Initialize the Evaluator.

Parameters:
  • search_method_before – Instance of SearchMethod before attack.

  • search_method_after – Instance of SearchMethod after attack.

  • k_values (List[int], optional) – List of k values for Hit@k and Recall@k. Defaults to [5, 10, 20].

evaluate(queries: List[int], gold_sets: List[List[int]], results_dir: str = 'results', filename: str = 'evaluation_results.csv') None[source]

Perform evaluation on the given queries and save the results.

Parameters:
  • queries (List[int]) – List of query node indices.

  • gold_sets (List[List[int]]) – List of gold sets corresponding to each query.

  • results_dir (str, optional) – Directory to save the results file. Defaults to ‘results’.

  • filename (str, optional) – Name of the results file. Defaults to ‘evaluation_results.csv’.

get_all_results() List[Dict[str, Any]][source]

Retrieve all evaluation results.

Returns:

List of evaluation result dictionaries.

Return type:

List[Dict[str, Any]]

roksana.evaluation.demotion_value(before_attack_rank: int, after_attack_rank: int) int[source]

Calculate the Demotion Value metric.

Parameters:
  • before_attack_rank (int) – The rank of the target node before the attack.

  • after_attack_rank (int) – The rank of the target node after the attack.

Returns:

Difference in rank (after_attack_rank - before_attack_rank).

A positive value indicates demotion.

Return type:

int

roksana.evaluation.hit_at_k(retrieved: List[int], gold_set: List[int], k: int) float[source]

Calculate Hit@k metric.

Parameters:
  • retrieved (List[int]) – List of retrieved node indices.

  • gold_set (List[int]) – List of gold node indices.

  • k (int) – The k in Hit@k.

Returns:

Hit@k value (1 if at least one gold node is in the top-k, else 0).

Return type:

float

roksana.evaluation.recall_at_k(retrieved: List[int], gold_set: List[int], k: int) float[source]

Calculate Recall@k metric.

Parameters:
  • retrieved (List[int]) – List of retrieved node indices.

  • gold_set (List[int]) – List of gold node indices.

  • k (int) – The k in Recall@k.

Returns:

Recall@k value.

Return type:

float

roksana.evaluation.save_results_to_csv(results: List[Dict[str, Any]], filepath: str) None[source]

Save evaluation results to a CSV file.

Parameters:
  • results (List[Dict[str, Any]]) – List of evaluation result dictionaries.

  • filepath (str) – Path to the CSV file where results will be saved.

roksana.evaluation.save_results_to_json(results: List[Dict[str, Any]], filepath: str) None[source]
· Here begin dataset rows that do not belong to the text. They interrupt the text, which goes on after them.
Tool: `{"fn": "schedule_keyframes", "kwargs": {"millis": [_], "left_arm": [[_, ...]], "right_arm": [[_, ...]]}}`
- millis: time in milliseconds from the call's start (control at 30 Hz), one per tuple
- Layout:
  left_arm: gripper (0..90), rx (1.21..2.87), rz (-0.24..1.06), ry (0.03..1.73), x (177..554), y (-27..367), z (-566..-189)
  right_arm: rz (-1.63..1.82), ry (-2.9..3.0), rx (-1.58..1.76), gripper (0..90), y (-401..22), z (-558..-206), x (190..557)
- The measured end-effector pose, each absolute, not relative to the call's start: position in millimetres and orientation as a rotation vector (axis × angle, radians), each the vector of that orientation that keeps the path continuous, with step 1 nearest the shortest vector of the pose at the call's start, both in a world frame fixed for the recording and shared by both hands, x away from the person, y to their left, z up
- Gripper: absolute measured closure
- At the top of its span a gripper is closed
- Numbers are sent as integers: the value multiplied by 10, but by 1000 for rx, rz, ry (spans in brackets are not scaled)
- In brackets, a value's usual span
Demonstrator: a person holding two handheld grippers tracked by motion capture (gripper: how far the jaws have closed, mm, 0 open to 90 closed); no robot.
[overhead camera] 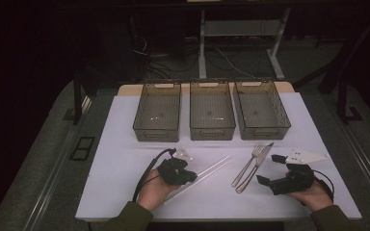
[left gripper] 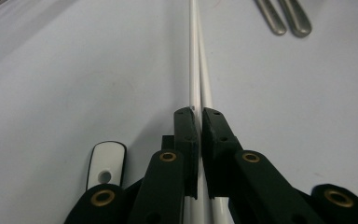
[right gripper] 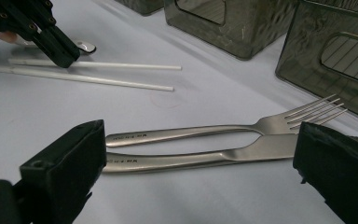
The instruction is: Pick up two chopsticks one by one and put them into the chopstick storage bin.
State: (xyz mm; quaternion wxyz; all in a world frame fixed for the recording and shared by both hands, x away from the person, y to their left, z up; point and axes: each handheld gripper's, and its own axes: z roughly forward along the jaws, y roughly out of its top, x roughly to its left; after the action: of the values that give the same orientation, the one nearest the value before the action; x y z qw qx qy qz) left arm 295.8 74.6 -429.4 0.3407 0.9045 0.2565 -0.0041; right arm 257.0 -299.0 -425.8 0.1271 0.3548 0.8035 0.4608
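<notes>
In the high view, the left hand-held black gripper [overhead camera: 189, 176] sits low and just left of centre on the white table sheet [overhead camera: 120, 144], its jaws closed on one of the two thin white plastic chopsticks [overhead camera: 207, 171], which run diagonally up towards the centre. The left gripper view shows the jaws pinched together on the left chopstick [left gripper: 194, 56] while the other chopstick [left gripper: 204, 88] lies just beside it. At lower right, the right hand-held black gripper [overhead camera: 269, 168] rests with its jaws spread wide apart, holding nothing. A stainless steel fork [right gripper: 223, 129] and a stainless steel table knife [right gripper: 214, 157] lie side by side between them. Three smoky transparent plastic bins [overhead camera: 212, 130] stand in a row across the upper centre.
</notes>
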Motion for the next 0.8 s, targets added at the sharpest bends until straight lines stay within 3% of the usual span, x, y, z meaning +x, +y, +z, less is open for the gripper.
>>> {"fn": "schedule_keyframes", "kwargs": {"millis": [800], "left_arm": [[844,2228,1,577,2987,799,-3982]], "right_arm": [[1363,2313,1018,25,-2909,-4313,2589]]}}
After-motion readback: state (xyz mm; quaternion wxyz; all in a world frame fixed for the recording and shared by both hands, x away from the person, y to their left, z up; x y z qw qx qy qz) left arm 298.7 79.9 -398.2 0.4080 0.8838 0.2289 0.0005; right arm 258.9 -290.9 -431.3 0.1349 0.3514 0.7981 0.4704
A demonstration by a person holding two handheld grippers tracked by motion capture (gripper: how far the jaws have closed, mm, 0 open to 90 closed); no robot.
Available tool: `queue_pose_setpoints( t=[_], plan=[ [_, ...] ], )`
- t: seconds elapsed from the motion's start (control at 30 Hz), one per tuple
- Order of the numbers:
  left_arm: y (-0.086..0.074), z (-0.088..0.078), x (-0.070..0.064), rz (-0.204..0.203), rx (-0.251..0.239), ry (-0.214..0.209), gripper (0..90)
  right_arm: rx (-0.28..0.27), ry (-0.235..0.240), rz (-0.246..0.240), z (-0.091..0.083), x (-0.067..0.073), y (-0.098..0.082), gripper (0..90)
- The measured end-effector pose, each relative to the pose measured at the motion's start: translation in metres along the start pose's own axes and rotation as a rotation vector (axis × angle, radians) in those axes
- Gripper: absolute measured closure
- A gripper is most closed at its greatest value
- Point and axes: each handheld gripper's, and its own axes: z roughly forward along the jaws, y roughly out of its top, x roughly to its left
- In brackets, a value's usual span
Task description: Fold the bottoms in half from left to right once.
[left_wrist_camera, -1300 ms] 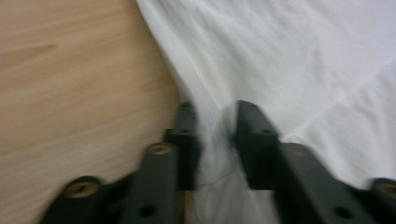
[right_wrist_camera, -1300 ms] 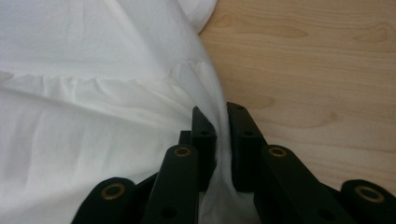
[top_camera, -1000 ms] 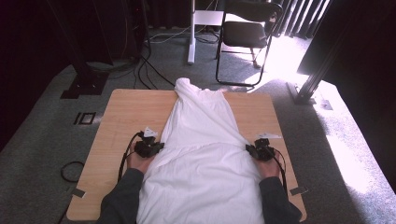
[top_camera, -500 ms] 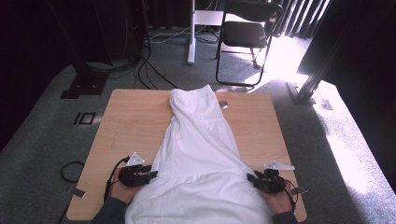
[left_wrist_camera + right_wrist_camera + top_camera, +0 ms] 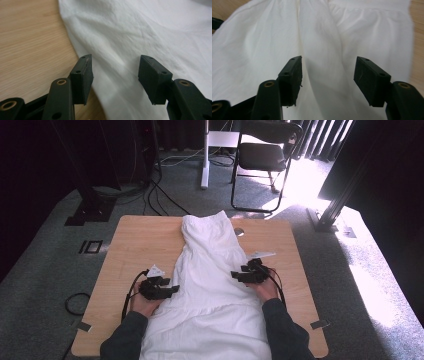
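Note:
A long white garment (image 5: 210, 285) lies lengthwise down the middle of the wooden table (image 5: 140, 240), its wide end at the near edge between the person's forearms. My left gripper (image 5: 172, 289) hangs over the garment's left edge, pointing inward. Its jaws have just been opening and stand open (image 5: 113, 67) above the cloth, with bare wood to their left. My right gripper (image 5: 235, 276) is over the garment's right side, pointing inward. Its jaws have also just been opening (image 5: 328, 67) and nothing is pinched between them; white folds (image 5: 319, 37) lie below.
A small grey disc (image 5: 239, 231) sits on the table beside the garment's narrow far end. Beyond the table stand a black folding chair (image 5: 265, 157) and a white pole (image 5: 205, 160). Cables (image 5: 150, 195) and a black stand base (image 5: 87, 212) lie on the carpet at the left.
Both grippers drew the garment's sides toward the near edge, then opened and let go. They have since moved back up the table, the right one farther, and the cloth lies narrower.

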Motion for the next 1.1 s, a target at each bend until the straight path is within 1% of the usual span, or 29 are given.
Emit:
queue_pose_setpoints(
  t=[0.07, 0.1, 0.13, 0.17, 0.2, 0.23, 0.27, 0.3, 0.33, 0.37, 0.43, 0.47, 0.5, 0.53, 0.6, 0.63, 0.67, 0.7, 0.73, 0.77, 0.8, 0.83, 0.87, 0.9, 0.93, 0.97, 1.0, 1.03, 1.1],
  plan=[
    [-0.001, 0.005, -0.001, 0.004, 0.013, 0.000, 46.0, 0.029, 0.026, 0.004, 0.016, -0.002, 0.007, 40.2],
    [-0.001, 0.007, -0.002, 0.006, 0.016, -0.001, 46.0, 0.048, 0.033, 0.011, 0.023, -0.003, 0.009, 43.9],
    [-0.001, 0.008, -0.002, 0.001, 0.018, -0.005, 46.1, 0.067, 0.036, 0.017, 0.029, -0.005, 0.010, 51.8],
    [-0.002, 0.009, -0.002, 0.000, 0.020, -0.006, 46.1, 0.086, 0.040, 0.024, 0.032, -0.009, 0.011, 74.0],
    [-0.002, 0.009, -0.002, 0.003, 0.020, -0.007, 46.1, 0.093, 0.026, 0.028, 0.031, -0.012, 0.011, 80.6],
    [-0.002, 0.010, -0.002, 0.003, 0.020, -0.008, 46.1, 0.089, 0.007, 0.037, 0.027, -0.014, 0.012, 87.8],
    [-0.003, 0.010, -0.002, 0.002, 0.023, -0.011, 46.0, 0.072, -0.006, 0.042, 0.021, -0.015, 0.013, 88.7],
    [-0.003, 0.010, -0.002, 0.004, 0.020, -0.010, 46.0, 0.027, -0.014, 0.037, 0.011, -0.016, 0.015, 88.8],
    [-0.004, 0.010, -0.003, 0.012, 0.021, -0.007, 45.7, -0.024, -0.026, 0.019, -0.001, -0.016, 0.019, 88.8],
    [-0.004, 0.010, -0.004, 0.021, 0.020, -0.003, 45.7, -0.082, -0.073, -0.001, -0.017, -0.015, 0.023, 88.8],
    [-0.005, 0.010, -0.006, 0.024, 0.017, 0.003, 45.7, -0.135, -0.150, -0.008, -0.035, -0.015, 0.025, 88.8],
    [-0.005, 0.011, -0.007, 0.030, 0.012, 0.004, 45.7, -0.132, -0.211, -0.022, -0.038, -0.017, 0.024, 88.7],
    [-0.006, 0.011, -0.009, 0.037, 0.013, 0.009, 45.7, -0.107, -0.254, -0.023, -0.037, -0.021, 0.020, 88.7],
    [-0.005, 0.011, -0.010, 0.042, 0.016, 0.015, 45.6, -0.065, -0.252, 0.010, -0.028, -0.029, 0.013, 88.5],
    [-0.004, 0.011, -0.009, 0.031, 0.025, 0.002, 45.6, -0.006, -0.270, 0.028, -0.013, -0.036, 0.000, 88.3],
    [-0.002, 0.010, -0.008, 0.027, 0.031, 0.003, 45.2, 0.025, -0.272, 0.048, -0.002, -0.039, -0.009, 87.7],
    [-0.001, 0.010, -0.007, 0.025, 0.030, 0.005, 44.0, 0.033, -0.279, 0.055, 0.003, -0.040, -0.013, 87.6],
    [0.003, 0.008, -0.005, 0.022, 0.019, 0.005, 42.8, 0.036, -0.282, 0.061, 0.006, -0.041, -0.016, 87.6],
    [0.010, 0.004, -0.001, 0.025, 0.000, 0.009, 42.7, 0.019, -0.283, 0.063, 0.008, -0.041, -0.018, 87.3],
    [0.015, 0.003, 0.001, 0.023, -0.011, 0.011, 42.0, 0.018, -0.285, 0.069, 0.009, -0.040, -0.017, 86.5],
    [0.022, 0.002, 0.003, 0.016, -0.030, 0.009, 41.8, 0.023, -0.284, 0.065, 0.009, -0.040, -0.017, 86.2],
    [0.029, 0.003, 0.004, 0.018, -0.040, 0.010, 41.7, 0.028, -0.287, 0.055, 0.009, -0.040, -0.016, 85.3],
    [0.036, 0.007, 0.005, 0.024, -0.041, 0.021, 41.1, 0.029, -0.281, 0.054, 0.009, -0.040, -0.016, 84.7],
    [0.044, 0.014, 0.007, 0.022, -0.034, 0.033, 40.5, 0.025, -0.274, 0.063, 0.009, -0.041, -0.017, 84.6],
    [0.049, 0.021, 0.009, 0.017, -0.029, 0.035, 40.5, 0.021, -0.268, 0.080, 0.009, -0.042, -0.017, 84.5],
    [0.052, 0.027, 0.010, 0.018, -0.022, 0.044, 40.6, 0.014, -0.263, 0.094, 0.009, -0.043, -0.017, 84.6],
    [0.056, 0.037, 0.011, 0.013, -0.011, 0.057, 40.7, 0.011, -0.262, 0.100, 0.009, -0.043, -0.018, 84.6],
    [0.058, 0.042, 0.012, 0.011, -0.002, 0.060, 41.0, 0.007, -0.259, 0.102, 0.008, -0.044, -0.018, 84.7],
    [0.060, 0.055, 0.012, 0.013, 0.029, 0.072, 44.4, 0.000, -0.253, 0.110, 0.008, -0.045, -0.019, 85.0]
  ],
)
Save evaluation results to a JSON file.

Parameters:
  • results (List[Dict[str, Any]]) – List of evaluation result dictionaries.

  • filepath (str) – Path to the JSON file where results will be saved.

roksana.evaluation.save_results_to_pickle(results: List[Dict[str, Any]], filepath: str) None[source]

Save evaluation results to a Pickle file.

Parameters:
  • results (List[Dict[str, Any]]) – List of evaluation result dictionaries.

  • filepath (str) – Path to the Pickle file where results will be saved.